(What is needed):
Set down exactly, from the records below, the line with "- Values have" through the line with "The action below", and nothing else.

====== Records shown ======

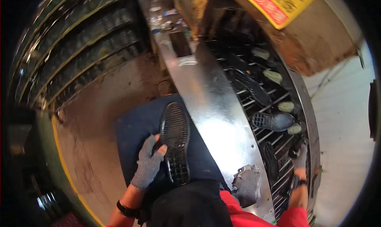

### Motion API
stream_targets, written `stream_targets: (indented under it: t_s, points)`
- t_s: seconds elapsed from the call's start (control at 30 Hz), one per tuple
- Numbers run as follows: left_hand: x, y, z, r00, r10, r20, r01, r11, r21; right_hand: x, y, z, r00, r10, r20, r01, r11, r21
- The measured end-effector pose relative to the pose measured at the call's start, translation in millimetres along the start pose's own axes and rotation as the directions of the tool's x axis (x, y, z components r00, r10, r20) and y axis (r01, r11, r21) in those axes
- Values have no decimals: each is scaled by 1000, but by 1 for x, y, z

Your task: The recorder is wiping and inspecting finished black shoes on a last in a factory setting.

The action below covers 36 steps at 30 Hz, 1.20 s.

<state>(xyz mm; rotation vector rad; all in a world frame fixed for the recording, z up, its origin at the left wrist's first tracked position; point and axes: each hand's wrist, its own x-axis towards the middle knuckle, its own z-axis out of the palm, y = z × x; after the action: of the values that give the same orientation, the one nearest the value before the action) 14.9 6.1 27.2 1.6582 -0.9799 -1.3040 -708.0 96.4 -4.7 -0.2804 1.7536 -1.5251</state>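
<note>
A black shoe sole [175, 137] with a ribbed tread lies lengthwise on my dark-blue-covered lap, tread up. My left hand [149, 163], in a grey glove with bare fingertips, grips its left edge, the thumb resting near the rim. Far to the right, my right hand [300, 159], gloved too, reaches over the slatted rack [283, 163]. Its fingers close on a small dark thing [295, 149] that I cannot make out. Just beyond that hand, another sole [274, 122] lies across the slats. A narrower black sole [270, 159] rests to its left.
Between lap and rack runs a shiny metal ledge [220, 124] with a torn grey pad [248, 183], a phone-like dark slab [180, 44] and a clear bottle [155, 11]. Several pale shoe-shaped pieces [273, 76] line the rack. Shelving [83, 48] stands at left; a yellow sign [279, 3] hangs above.
</note>
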Motion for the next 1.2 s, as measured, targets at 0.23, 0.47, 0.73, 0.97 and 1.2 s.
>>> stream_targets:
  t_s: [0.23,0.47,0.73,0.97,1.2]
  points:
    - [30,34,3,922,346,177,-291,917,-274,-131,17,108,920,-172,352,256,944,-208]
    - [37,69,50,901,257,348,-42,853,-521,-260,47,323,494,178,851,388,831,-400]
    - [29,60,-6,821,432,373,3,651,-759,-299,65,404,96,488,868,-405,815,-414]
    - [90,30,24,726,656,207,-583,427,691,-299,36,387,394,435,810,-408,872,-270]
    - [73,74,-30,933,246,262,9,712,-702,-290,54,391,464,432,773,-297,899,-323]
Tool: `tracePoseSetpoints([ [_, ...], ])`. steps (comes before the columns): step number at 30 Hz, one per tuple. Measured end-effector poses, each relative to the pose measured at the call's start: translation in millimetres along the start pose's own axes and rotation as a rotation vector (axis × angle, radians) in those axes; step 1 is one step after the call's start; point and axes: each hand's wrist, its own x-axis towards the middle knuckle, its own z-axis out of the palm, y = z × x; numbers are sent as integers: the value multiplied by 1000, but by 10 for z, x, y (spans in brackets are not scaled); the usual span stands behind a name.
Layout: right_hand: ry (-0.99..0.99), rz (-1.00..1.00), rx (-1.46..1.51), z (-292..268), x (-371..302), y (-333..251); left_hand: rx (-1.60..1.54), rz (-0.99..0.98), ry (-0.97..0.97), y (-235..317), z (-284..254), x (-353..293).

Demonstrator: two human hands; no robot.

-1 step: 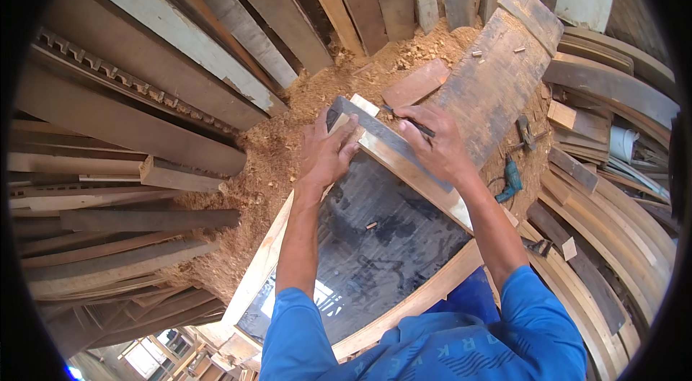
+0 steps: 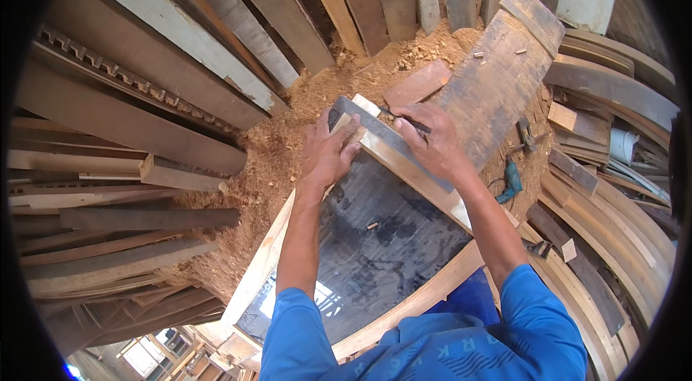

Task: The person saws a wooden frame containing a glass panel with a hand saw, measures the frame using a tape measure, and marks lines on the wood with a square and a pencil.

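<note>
A wooden frame [image 2: 417, 289] with a dark, glossy panel [image 2: 389, 237] inside it lies in front of me. My left hand [image 2: 328, 150] is closed around the frame's far corner, with its thumb over a small wood piece [image 2: 349, 129]. In my right hand [image 2: 436, 139] is a slim dark tool [image 2: 414, 123], pinched between thumb and fingers. The tool points left toward a pale wood block [image 2: 366, 104] at the far side of the corner. Whether its tip touches the block I cannot tell. A dark board [image 2: 418, 157] runs along the frame's far edge, under my right hand.
A worn plank [image 2: 497, 85] carrying small wood bits stretches to the far right. Near it are a reddish board [image 2: 419, 82], a clamp [image 2: 525, 134] and a teal power tool [image 2: 510, 180]. Sawdust [image 2: 270, 157] covers the floor. Stacked timber [image 2: 130, 121] surrounds the work.
My right hand and the slim tool have shifted slightly to the left. My left hand and the frame stay where they were.
</note>
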Motion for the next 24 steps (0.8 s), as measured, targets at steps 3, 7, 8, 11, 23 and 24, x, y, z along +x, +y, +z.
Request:
tracePoseSetpoints([
  [3, -30, 24, 131, 188, 196, -54, 22, -9, -11, 5, 9, 0],
  [7, -63, -72, 37, 357, 452, -38, -22, 0, -3, -6, 9, -11],
  [8, -113, -83, -20, 374, 501, -41, -23, -3, -1, -15, -1, -18],
  [11, -168, -154, -22, 352, 562, 90, -62, 8, 3, 7, 36, 9],
  [23, -107, -120, -35, 110, 467, -183, -80, -14, -20, 16, 20, -9],
  [24, -108, -116, -31, 203, 487, -91, -80, -23, -22, -4, 25, -21],
])
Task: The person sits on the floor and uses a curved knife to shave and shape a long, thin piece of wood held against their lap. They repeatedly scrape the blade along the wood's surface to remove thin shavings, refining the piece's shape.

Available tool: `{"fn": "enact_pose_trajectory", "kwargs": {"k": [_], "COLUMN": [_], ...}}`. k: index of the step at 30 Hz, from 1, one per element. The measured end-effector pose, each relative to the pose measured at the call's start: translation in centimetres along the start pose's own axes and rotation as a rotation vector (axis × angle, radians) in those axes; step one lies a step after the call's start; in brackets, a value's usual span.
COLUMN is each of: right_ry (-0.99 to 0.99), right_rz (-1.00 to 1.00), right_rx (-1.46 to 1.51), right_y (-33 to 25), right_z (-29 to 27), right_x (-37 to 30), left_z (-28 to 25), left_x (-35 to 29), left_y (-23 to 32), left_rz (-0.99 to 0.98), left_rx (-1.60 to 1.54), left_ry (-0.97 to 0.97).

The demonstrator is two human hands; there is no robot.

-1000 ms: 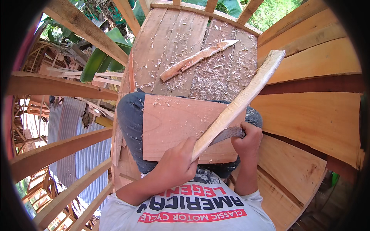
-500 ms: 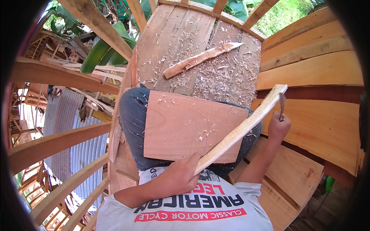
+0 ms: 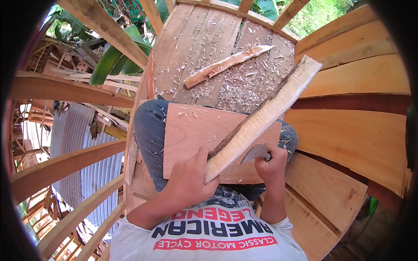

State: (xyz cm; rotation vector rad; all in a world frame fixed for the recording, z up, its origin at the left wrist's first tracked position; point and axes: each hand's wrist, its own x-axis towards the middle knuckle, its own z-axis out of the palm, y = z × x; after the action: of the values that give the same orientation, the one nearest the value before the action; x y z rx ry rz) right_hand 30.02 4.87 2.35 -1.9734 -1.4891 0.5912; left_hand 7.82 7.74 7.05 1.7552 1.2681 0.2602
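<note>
Slanting over the board (image 3: 187, 130), the stick (image 3: 265, 115) has its near end in the left hand (image 3: 187, 176), fingers curled round it. By the board's right edge, the right hand (image 3: 271, 166), fingers closed, holds the knife (image 3: 256, 152).

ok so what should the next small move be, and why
Probably roll the wood piece in the left hand so its dark, rough edge faces the curved knife. That edge lies on the side away from the blade held in the right hand, while the face turned upward is already pale.
</note>
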Motion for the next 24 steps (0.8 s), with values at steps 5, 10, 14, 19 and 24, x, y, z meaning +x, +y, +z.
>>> {"fn": "enact_pose_trajectory", "kwargs": {"k": [5,10,14,19,24], "right_ry": [0.076,0.251,0.376,0.297,0.037], "right_rz": [-0.047,0.138,0.252,0.202,0.020], "right_rx": [-0.181,-0.005,-0.032,0.023,-0.033], "right_y": [0.6,2.4,6.0,5.2,2.3], "right_z": [-0.7,-1.6,-4.1,-4.3,-0.4], "right_x": [0.9,2.8,4.4,2.9,0.5], "left_z": [1.2,1.7,2.4,2.6,1.2], "left_x": [-0.6,-1.6,-2.9,-2.8,-1.4], "left_y": [-0.2,-0.2,-0.8,-1.8,-0.9], "left_rz": [0.056,0.029,-0.033,-0.071,-0.035], "left_rx": [-0.042,-0.084,-0.100,-0.105,-0.109], "left_ry": [-0.032,-0.160,-0.275,-0.224,-0.129]}}
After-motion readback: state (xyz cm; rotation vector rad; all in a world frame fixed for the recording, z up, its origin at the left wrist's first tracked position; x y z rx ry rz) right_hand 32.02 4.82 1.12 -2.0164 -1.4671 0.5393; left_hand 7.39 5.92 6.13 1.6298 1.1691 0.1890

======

(Task answer):
- Values have no decimals: each is scaled by 1000, but by 1 for x, y, z

Your task: The recorder is wiping and inspecting finished black shoes on a last in a factory setting.

The action below covers 36 steps at 30 Hz, 1.20 s.

That completes the answer to the exercise.